The field descriptor `object` `MAY` contain any number of other properties. Some specific properties are defined below. Of these, only the `name` property is `REQUIRED`.

### `name`

The field descriptor MUST contain a `name` property. This property `SHOULD` correspond to the name of field/column in the data file (if it has a name). As such it `SHOULD` be unique (though it is possible, but very bad practice, for the data file to have multiple columns with the same name). `name` `SHOULD NOT` be considered case sensitive in determining uniqueness. However, since it should correspond to the name of the field in the data file it may be important to preserve case.

### `title`

A human readable label or title for the field

### `description`

A description for this field e.g. "The recipient of the funds"

### Types and Formats

`type` and `format` properties are used to give The type of the field (string, number etc) - see below for
    more detail. If type is not provided a consumer should assume a type of
    "string".

A field's `type` property is a string indicating the type of this field.

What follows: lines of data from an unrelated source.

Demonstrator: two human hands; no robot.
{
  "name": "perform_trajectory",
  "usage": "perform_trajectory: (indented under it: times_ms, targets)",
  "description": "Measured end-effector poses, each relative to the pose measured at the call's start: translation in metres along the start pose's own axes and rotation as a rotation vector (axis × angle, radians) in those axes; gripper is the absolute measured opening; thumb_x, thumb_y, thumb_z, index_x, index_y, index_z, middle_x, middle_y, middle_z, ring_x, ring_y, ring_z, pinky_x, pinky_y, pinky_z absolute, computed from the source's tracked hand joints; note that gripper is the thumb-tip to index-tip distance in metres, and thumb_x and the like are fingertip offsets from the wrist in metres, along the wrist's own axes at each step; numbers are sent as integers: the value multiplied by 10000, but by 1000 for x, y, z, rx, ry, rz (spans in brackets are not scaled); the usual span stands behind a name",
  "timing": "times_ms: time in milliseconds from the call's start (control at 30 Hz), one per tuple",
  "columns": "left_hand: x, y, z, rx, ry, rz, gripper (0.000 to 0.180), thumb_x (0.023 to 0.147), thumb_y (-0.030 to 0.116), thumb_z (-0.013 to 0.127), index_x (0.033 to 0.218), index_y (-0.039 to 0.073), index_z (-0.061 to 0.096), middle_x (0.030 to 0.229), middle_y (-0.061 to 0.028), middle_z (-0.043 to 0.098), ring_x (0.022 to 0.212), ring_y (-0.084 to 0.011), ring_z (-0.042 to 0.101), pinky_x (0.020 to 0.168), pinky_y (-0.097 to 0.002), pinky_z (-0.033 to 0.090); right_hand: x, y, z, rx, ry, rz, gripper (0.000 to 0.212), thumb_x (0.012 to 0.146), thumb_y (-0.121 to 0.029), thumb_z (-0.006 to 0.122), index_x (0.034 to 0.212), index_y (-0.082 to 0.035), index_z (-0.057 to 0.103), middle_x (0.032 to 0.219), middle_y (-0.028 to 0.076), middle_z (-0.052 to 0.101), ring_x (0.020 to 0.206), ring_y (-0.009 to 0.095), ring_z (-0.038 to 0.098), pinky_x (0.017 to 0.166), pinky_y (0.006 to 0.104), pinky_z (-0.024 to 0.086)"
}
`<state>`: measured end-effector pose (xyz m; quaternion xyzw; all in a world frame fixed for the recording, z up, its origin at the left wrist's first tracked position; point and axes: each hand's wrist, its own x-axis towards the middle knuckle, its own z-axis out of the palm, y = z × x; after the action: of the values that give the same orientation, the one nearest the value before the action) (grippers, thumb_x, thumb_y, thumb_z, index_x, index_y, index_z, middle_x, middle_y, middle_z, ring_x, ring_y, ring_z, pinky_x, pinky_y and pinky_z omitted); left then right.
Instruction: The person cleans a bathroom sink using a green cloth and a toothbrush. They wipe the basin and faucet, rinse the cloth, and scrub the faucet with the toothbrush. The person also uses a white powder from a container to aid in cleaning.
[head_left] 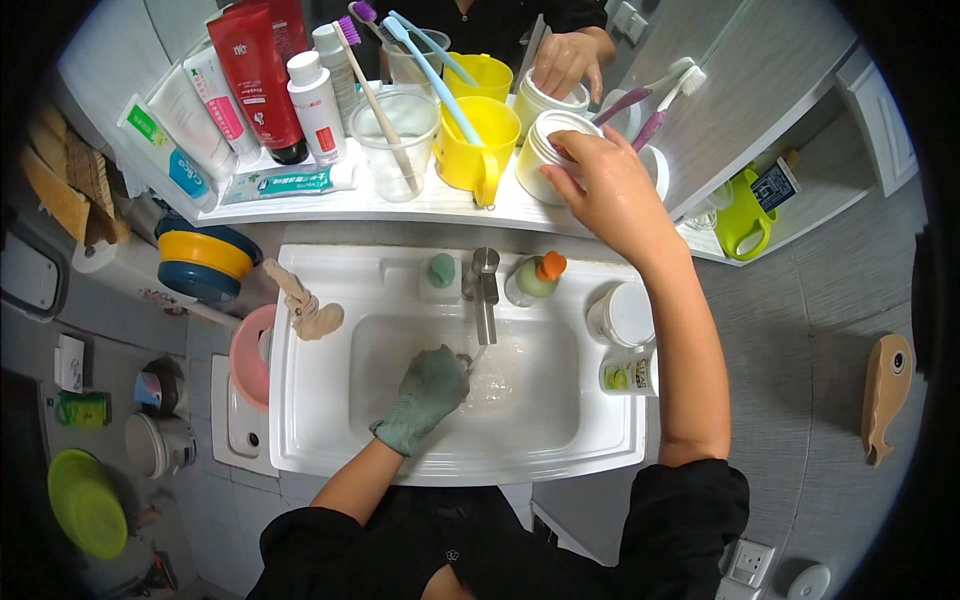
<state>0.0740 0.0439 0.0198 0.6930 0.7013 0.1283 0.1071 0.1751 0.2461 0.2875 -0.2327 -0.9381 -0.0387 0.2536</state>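
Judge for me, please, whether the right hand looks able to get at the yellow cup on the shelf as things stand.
Probably yes: the right hand is at the white jar right beside the yellow cup, and nothing seems to block the cup's handle, which points outward.

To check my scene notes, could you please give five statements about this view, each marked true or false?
The left hand wears a grey-green glove. True.
The right hand is at the white cylindrical jar on the white shelf. True.
The right hand is gloved. False: it is bare.
The light-blue toothbrush leans in the clear plastic cup. False: it leans in the yellow plastic cup.
The round pink basin is left of the white sink. True.
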Motion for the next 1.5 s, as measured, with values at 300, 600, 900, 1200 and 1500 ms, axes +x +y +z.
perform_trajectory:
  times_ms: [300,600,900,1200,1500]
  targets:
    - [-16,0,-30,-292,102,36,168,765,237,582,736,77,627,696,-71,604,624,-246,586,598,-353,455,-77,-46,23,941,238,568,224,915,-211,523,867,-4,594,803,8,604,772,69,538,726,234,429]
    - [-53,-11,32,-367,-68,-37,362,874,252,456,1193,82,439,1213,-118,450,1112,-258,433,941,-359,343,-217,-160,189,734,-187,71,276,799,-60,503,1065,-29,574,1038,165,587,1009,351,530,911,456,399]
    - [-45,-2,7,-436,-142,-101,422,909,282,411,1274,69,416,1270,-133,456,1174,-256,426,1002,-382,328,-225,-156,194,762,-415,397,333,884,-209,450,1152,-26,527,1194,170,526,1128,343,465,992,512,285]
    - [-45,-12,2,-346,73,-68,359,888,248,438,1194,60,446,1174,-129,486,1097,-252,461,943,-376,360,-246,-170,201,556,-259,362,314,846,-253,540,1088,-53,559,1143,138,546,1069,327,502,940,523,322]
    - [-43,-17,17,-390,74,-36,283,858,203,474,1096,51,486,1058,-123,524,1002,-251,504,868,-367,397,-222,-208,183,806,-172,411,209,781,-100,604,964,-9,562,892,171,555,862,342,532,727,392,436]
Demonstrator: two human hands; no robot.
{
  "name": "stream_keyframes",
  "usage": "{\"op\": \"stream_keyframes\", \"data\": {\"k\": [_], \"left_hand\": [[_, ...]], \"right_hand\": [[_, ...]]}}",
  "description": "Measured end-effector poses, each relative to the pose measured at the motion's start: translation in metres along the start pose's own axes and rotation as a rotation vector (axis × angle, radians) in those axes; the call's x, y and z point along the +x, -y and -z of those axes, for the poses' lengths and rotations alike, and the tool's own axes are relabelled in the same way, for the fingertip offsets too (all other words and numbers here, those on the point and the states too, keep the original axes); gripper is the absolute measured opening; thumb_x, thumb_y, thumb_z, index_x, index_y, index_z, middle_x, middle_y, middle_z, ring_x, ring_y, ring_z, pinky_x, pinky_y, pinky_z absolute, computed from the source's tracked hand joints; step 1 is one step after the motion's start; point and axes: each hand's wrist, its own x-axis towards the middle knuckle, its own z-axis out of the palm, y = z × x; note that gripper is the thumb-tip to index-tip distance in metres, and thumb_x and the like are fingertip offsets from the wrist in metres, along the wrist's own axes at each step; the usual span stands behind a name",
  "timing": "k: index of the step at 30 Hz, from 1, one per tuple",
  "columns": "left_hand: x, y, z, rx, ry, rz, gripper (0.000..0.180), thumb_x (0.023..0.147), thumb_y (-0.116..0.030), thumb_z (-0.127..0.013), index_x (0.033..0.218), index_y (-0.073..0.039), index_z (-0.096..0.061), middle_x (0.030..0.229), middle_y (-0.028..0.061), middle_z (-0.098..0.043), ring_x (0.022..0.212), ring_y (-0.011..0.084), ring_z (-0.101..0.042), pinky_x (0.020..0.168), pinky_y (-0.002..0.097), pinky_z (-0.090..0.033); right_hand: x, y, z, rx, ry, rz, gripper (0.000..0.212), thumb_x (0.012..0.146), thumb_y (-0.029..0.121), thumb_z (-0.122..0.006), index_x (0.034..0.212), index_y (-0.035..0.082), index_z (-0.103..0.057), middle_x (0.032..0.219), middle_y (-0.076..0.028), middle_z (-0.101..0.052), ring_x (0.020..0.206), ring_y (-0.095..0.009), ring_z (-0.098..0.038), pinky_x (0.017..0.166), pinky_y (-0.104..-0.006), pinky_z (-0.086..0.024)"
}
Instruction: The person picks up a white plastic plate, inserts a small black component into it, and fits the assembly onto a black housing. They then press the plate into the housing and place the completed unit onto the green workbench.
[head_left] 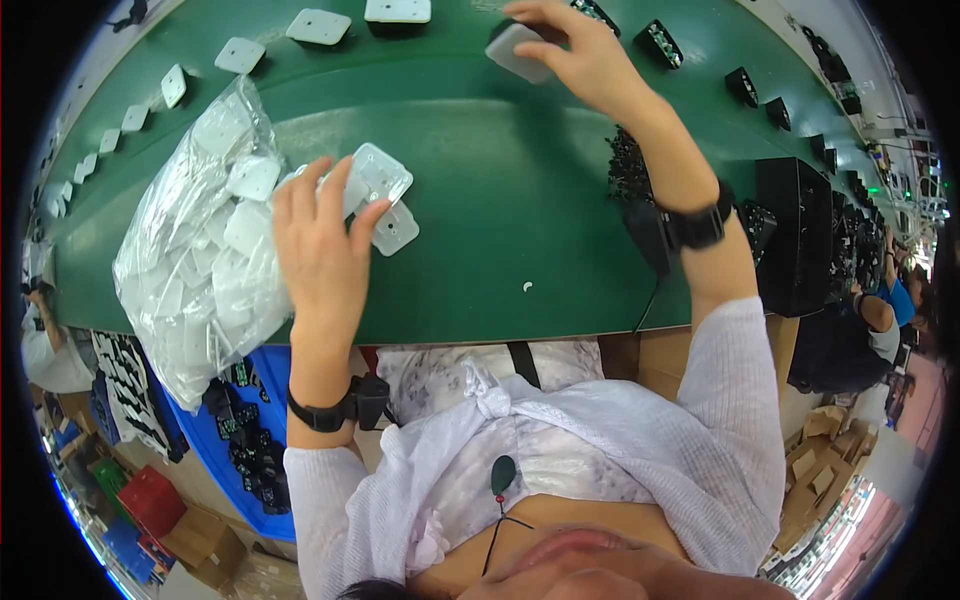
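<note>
My left hand [325,240] is at the right side of a clear plastic bag, its thumb and fingers around the edge of a white plastic cover [382,174]. Another white plastic cover [396,230] lies on the table partly under that one. More white covers fill the bag [205,250]. My right hand [575,55] reaches to the far part of the table. Its thumb and fingers pinch a white-topped case [516,52] with a dark underside, slightly blurred. The fingers hide part of that case.
White-topped pieces [240,55] form a curved row along the far left of the green table [470,270]. Open black cases [660,44] line the far right. Small black parts [628,170] lie beneath my right forearm, near a black box [793,235]. A blue bin [215,440] stands lower left.
</note>
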Motion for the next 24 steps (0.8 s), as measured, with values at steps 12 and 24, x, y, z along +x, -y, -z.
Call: {"op": "stream_keyframes", "data": {"k": [12, 24], "left_hand": [[0.003, -0.003, 0.006, 0.206, 0.185, 0.041, 0.042, 0.078, -0.023, -0.074, 0.115, -0.006, -0.063, 0.116, 0.0096, -0.060, 0.112, 0.0309, -0.052, 0.091, 0.0434, -0.041], [0.010, 0.012, 0.024, 0.031, -0.164, 0.188, 0.008, 0.087, -0.003, -0.067, 0.095, -0.002, -0.069, 0.086, 0.0077, -0.061, 0.068, 0.0202, -0.058, 0.060, 0.0312, -0.046]], "right_hand": [[0.124, -0.062, 0.033, -0.419, 0.483, -0.129, 0.040, 0.079, 0.018, -0.069, 0.115, 0.001, -0.067, 0.103, -0.016, -0.071, 0.093, -0.024, -0.066, 0.083, -0.0350, -0.052], [-0.005, 0.028, 0.075, -0.556, 0.000, 0.132, 0.033, 0.082, 0.025, -0.070, 0.102, -0.001, -0.064, 0.089, -0.017, -0.064, 0.087, -0.029, -0.062, 0.079, -0.0399, -0.050]]}}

A field's `format` property is a string, indicating a format for the field type.

Both `type` and `format` are optional: in a field descriptor, the absence of a
`type` property indicates that the field is of the type "string", and the
absence of a `format` property indicates that the field's type `format` is
"default".

Types are based on the [type set of
json-schema](http://tools.ietf.org/html/draft-zyp-json-schema-03#section-5.1)
with some additions and minor modifications (cf other type lists include
those in [Elasticsearch
types](http://www.elasticsearch.org/guide/reference/mapping/)).

The type list with associated formats and other related properties is as
follows.

#### string

The field contains strings, that is, sequences of characters.

`format`:

* **default**: any valid string.
* **email**: A valid email address.
* **uri**: A valid URI.
* **binary**: A base64 encoded string representing binary data.
* **uuid**: A string that is a uuid.

#### number

The field contains numbers of any kind including decimals.

The lexical formatting follows that of decimal in [XMLSchema][xsd-decimal]: a
non-empty finite-length sequence of decimal digits separated by a period as a
decimal indicator. An optional leading sign is allowed. If the sign is omitted,
"+" is assumed. Leading and trailing zeroes are optional. If the fractional
part is zero, the period and following zero(es) can be omitted. For example:
'-1.23', '12678967.543233', '+100000.00', '210'.

The following special string values are permitted (case need not be respected):

* NaN: not a number
* INF: positive infinity
* -INF: negative infinity

A number MAY also have a trailing:

* exponent: this MUST consist of an E followed by an optional + or - sign
  followed by one or more decimal digits (0-9)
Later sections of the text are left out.